You can remove nodes from a database using one of the following:

  • Management Console interface

  • Administration Tools

Prerequisites
Before removing a node from the database, verify that the database complies with the following requirements:

  • It is running.

  • It has been backed up.

  • The database has the minimum number of nodes required to comply with K-safety. If necessary, temporarily lower the database K-safety level.

  • All of the nodes in your database must be either up or in active standby. Vertica reports the error "All nodes must be UP or STANDBY before dropping a node" if you attempt to remove a node while a database node is down.
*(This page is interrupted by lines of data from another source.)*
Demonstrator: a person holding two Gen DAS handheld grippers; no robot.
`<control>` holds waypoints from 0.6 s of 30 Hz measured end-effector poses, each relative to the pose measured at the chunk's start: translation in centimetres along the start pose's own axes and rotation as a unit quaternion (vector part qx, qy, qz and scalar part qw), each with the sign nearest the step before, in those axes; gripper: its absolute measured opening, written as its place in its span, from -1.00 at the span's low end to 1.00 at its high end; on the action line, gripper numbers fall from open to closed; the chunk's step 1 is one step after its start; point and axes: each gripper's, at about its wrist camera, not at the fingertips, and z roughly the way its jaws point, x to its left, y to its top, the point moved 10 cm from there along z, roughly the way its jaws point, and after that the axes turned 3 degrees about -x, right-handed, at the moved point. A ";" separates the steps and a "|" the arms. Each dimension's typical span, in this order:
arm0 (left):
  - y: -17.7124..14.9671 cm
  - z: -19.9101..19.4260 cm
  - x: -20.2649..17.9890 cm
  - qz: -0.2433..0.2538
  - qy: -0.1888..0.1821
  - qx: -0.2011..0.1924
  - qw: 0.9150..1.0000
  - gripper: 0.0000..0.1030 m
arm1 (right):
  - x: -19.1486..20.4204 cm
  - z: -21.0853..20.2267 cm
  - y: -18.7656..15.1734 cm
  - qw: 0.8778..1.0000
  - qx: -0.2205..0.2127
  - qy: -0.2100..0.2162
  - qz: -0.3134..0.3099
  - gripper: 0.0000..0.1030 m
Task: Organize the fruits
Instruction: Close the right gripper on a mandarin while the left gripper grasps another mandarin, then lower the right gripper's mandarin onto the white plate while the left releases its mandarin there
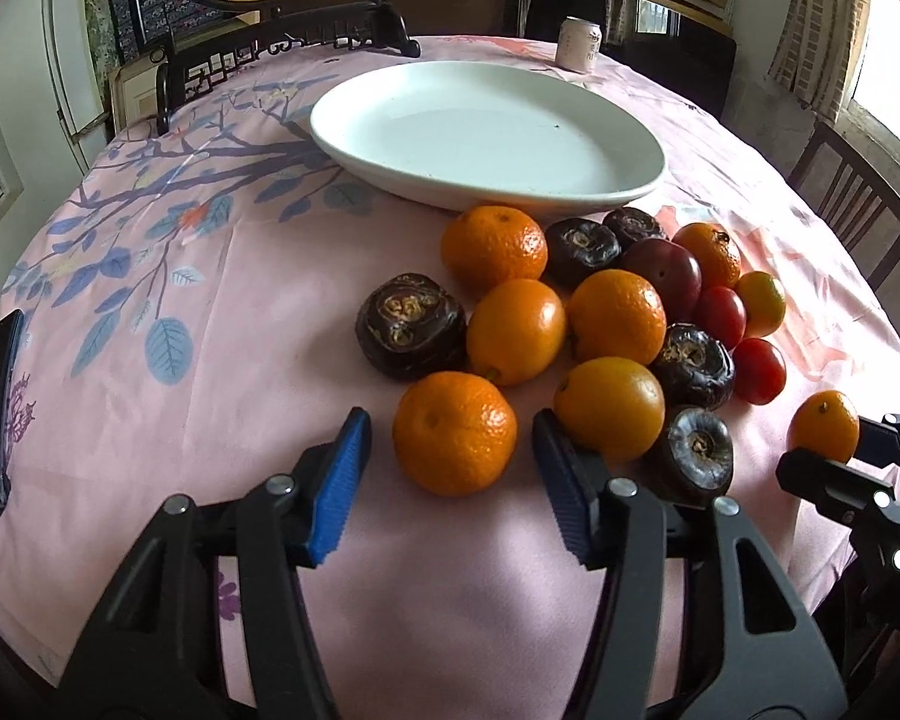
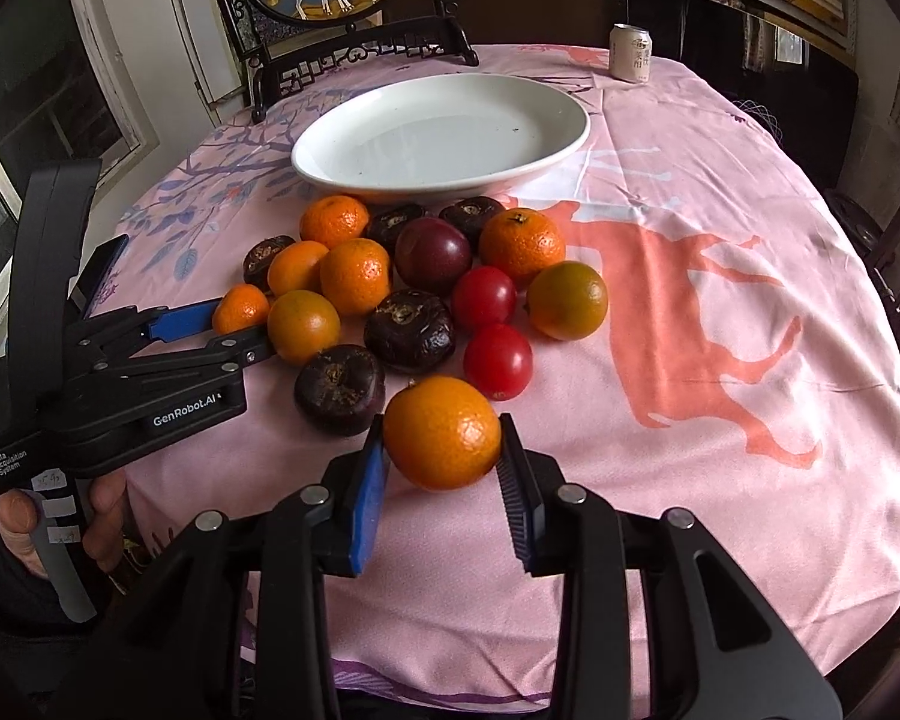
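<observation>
Broadly laid out: pink tablecloth (image 1: 198,276), then white plate (image 1: 486,132) bare at the far side, then a fruit pile (image 1: 600,312) heaped just in front of the plate's near rim, none of it on the plate yet.

Left gripper (image 1: 450,462) spread around the nearest mandarin (image 1: 455,433), blue pads flanking it with a gap showing on each side; not yet pinching. Right finger crowded close against a neighbouring orange (image 1: 609,408), likely to shove that one and set the dark water chestnut (image 1: 693,447) beside it rolling if the jaws close off-centre.

Right gripper (image 2: 441,450) pressed onto a lone orange (image 2: 442,432), pads touching both flanks, fruit apart from the pile toward the near table edge. Held near the fingertips only, so probably prone to squirting forward or dropping on a quick lift.

Round, smooth skins throughout; any nudge to the pile apt to send cherry tomatoes (image 2: 498,360) off toward the bare cloth.
</observation>
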 end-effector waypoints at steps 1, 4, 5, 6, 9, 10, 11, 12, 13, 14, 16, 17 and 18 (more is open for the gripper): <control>0.1 0.0 0.1 -0.001 0.002 -0.004 1.000 -0.07 | 0.0 0.0 0.0 1.000 0.000 0.001 0.001 -0.31; 0.3 -0.1 0.2 -0.014 -0.011 -0.003 1.000 -0.29 | 0.0 -0.2 0.1 1.000 -0.004 0.000 0.004 -0.31; 0.4 -0.2 0.3 -0.019 -0.016 -0.002 1.000 -0.29 | 0.0 -0.3 0.2 1.000 -0.007 -0.001 0.005 -0.31; 0.3 -0.3 0.4 -0.024 -0.019 -0.002 1.000 -0.29 | -0.1 -0.3 0.2 1.000 -0.008 -0.001 0.005 -0.31; 0.4 -1.0 0.7 -0.033 -0.023 -0.009 0.999 -0.30 | 0.0 -0.2 0.2 1.000 -0.007 0.002 0.007 -0.31; 0.4 -1.4 0.7 -0.035 -0.025 -0.012 0.999 -0.30 | 0.0 -0.2 0.1 1.000 -0.006 0.002 0.007 -0.31; 0.5 -1.8 0.8 -0.037 -0.026 -0.015 0.999 -0.30 | 0.0 -0.2 0.1 1.000 -0.006 0.003 0.006 -0.31; 0.6 -2.4 0.8 -0.037 -0.025 -0.019 0.999 -0.30 | 0.1 -0.2 0.1 1.000 -0.007 0.004 0.005 -0.31; 0.7 -2.8 0.9 -0.037 -0.023 -0.021 0.999 -0.30 | 0.1 -0.3 0.2 1.000 -0.009 0.005 0.004 -0.31; 1.0 -3.3 0.9 -0.036 -0.022 -0.021 0.999 -0.30 | 0.1 -0.5 0.4 1.000 -0.010 0.006 0.002 -0.31; 2.1 -4.4 0.8 -0.033 -0.030 -0.022 0.999 -0.30 | 0.2 -0.9 1.4 1.000 -0.010 0.014 -0.007 -0.31; 2.9 -4.7 0.7 -0.028 -0.033 -0.023 0.999 -0.30 | 0.3 -0.9 2.4 1.000 -0.010 0.021 -0.015 -0.31; 4.2 -4.9 0.6 -0.022 -0.034 -0.022 0.999 -0.30 | 0.3 -1.0 3.6 0.999 -0.009 0.025 -0.025 -0.31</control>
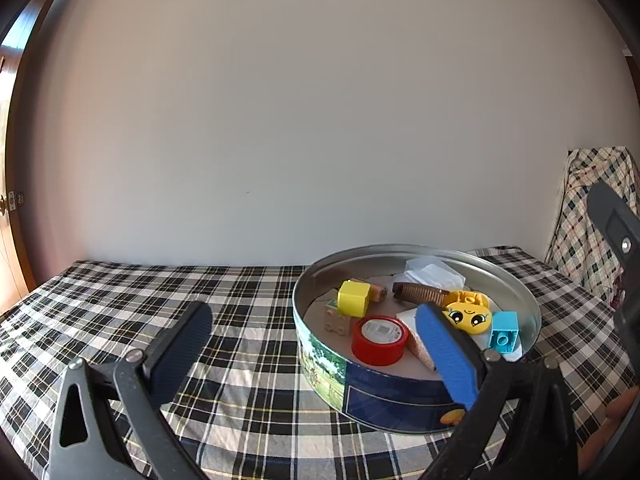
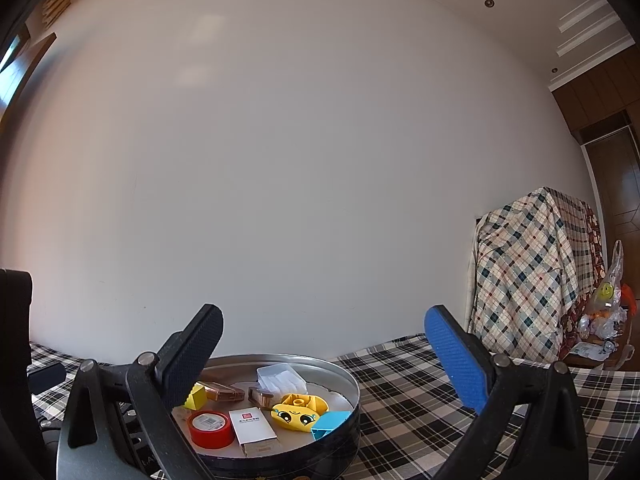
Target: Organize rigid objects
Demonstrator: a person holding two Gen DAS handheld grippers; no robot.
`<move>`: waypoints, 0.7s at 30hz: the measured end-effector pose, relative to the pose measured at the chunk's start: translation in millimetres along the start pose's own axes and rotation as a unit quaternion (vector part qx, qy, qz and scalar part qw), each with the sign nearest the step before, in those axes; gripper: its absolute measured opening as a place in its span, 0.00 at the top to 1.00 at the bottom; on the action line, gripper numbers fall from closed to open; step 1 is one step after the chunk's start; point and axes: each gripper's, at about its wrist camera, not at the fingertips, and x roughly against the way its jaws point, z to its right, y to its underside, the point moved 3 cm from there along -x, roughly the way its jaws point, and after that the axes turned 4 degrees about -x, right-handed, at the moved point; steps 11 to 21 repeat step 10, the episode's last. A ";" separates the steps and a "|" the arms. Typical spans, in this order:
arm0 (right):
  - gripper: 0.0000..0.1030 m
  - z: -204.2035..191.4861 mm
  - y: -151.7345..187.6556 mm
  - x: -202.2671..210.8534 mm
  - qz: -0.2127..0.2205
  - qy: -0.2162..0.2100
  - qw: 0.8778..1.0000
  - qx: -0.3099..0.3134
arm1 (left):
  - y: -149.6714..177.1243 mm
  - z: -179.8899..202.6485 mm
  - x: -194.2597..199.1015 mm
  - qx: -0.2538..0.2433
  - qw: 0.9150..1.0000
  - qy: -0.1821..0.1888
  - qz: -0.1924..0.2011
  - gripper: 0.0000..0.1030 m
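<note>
A round metal tin (image 1: pixel 532 312) (image 2: pixel 352 380) stands on the checked tablecloth and holds the rigid objects. Inside lie a yellow block (image 1: pixel 353 298) (image 2: pixel 197 396), a red tape roll (image 1: pixel 379 340) (image 2: pixel 211 429), a yellow smiling-face toy (image 1: pixel 469 316) (image 2: pixel 298 411), a light blue brick (image 1: pixel 503 332) (image 2: pixel 329 424), a small white box (image 2: pixel 252 426), a brown comb-like piece (image 1: pixel 420 293) and a clear plastic case (image 1: pixel 434 273) (image 2: pixel 281 377). My left gripper (image 1: pixel 320 350) is open and empty, its blue finger in front of the tin's near side. My right gripper (image 2: pixel 324 354) hovers open and empty above the tin.
The checked tablecloth (image 1: pixel 224 300) (image 2: pixel 416 400) covers the table up to a plain white wall. A chair draped in plaid cloth (image 2: pixel 528 276) (image 1: pixel 592 224) stands at the right, with a plastic bag (image 2: pixel 608 304) of items beside it. A wooden door (image 1: pixel 8 240) is at the far left.
</note>
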 end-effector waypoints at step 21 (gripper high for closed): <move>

You will get this error, even if you are trying to remove the node that is down.

Management Console

Remove nodes with Management Console from its Manage page:

Remove database nodes as follows:

  1. Choose the node to remove.

  2. Click Remove node in the Node List.

The following restrictions apply:

  • You can only remove nodes that belong to the database cluster.

  • You cannot remove DOWN nodes.

When you remove a node, its state changes to STANDBY. You can later add STANDBY nodes back to the database.

Administration tools

To remove unused hosts from the database using Administration Tools:

  1. Open the Administration Tools. See Using the administration tools for information about accessing the Administration Tools.

  2. On the Main Menu, select View Database Cluster State to verify that the database is running. If the database is not running, start it.

  3. From the Main Menu, choose Advanced Menu and choose OK.

  4. In the Advanced menu, choose Cluster Management and choose OK.

  5. In the Cluster Management menu, choose Remove Host(s) from Database and choose OK.

  6. When warned that you must redesign your database and create projections that exclude the hosts you are going to drop, choose Yes.

  7. Select the database from which you want to remove the hosts and choose OK.

    A list of currently active hosts appears.

  8. Select the hosts you want to remove from the database and choose OK.

  9. When prompted, choose OK to confirm that you want to remove the hosts.

  10. When informed that the hosts were successfully removed, choose OK.

  11. If you removed a host from a Large Cluster configuration, open a vsql session and run realign_control_nodes:

    SELECT realign_control_nodes();
    

    For more details, see REALIGN_CONTROL_NODES.

  12. If this host is not used by any other database in the cluster, you can remove the host from the cluster. See Removing hosts from a cluster.

4 - Removing hosts from a cluster

If a host that you removed from the database is not used by any other database, you can remove it from the cluster with.

If a host that you removed from the database is not used by any other database, you can remove it from the cluster with update_vertica . You can leave the database running during this operation.

When you use update_vertica to reduce the size of the cluster, it also performs these tasks:

  • Modifies the spread to match the smaller cluster.

  • Configures Administration tools to work with the smaller cluster.

From one of the Vertica cluster hosts, run update_vertica with the –-remove-hosts switch. This switch takes an list of comma-separated hosts to remove from the cluster. You can reference hosts by their names or IP addresses. For example, you can remove hosts host01, host02, and host03 as follows:

 # /opt/vertica/sbin/update_vertica --remove-hosts host01,host02,host03 \
            --rpm /tmp/vertica-10.1.1-0.x86_64.RHEL6.rpm \
            --dba-user mydba

If --rpm specifies a new RPM, then Vertica installs it on the existing cluster hosts before proceeding.

update_vertica uses the same options as install_vertica.For all options, see Installing Vertica with the installation script.

Requirements

  • If -remove-hosts specifies a list of multiple hosts, the list must not embed any spaces between hosts.

  • Use the same command line options as in the original installation. If you used non-default values for the database administrator username, password, or directory path, provide the same settings when you remove hosts; otherwise; the procedure fails. Consider saving the original installation options in a properties file that you can reuse on subsequent installation and update operations. See Installing Vertica silently.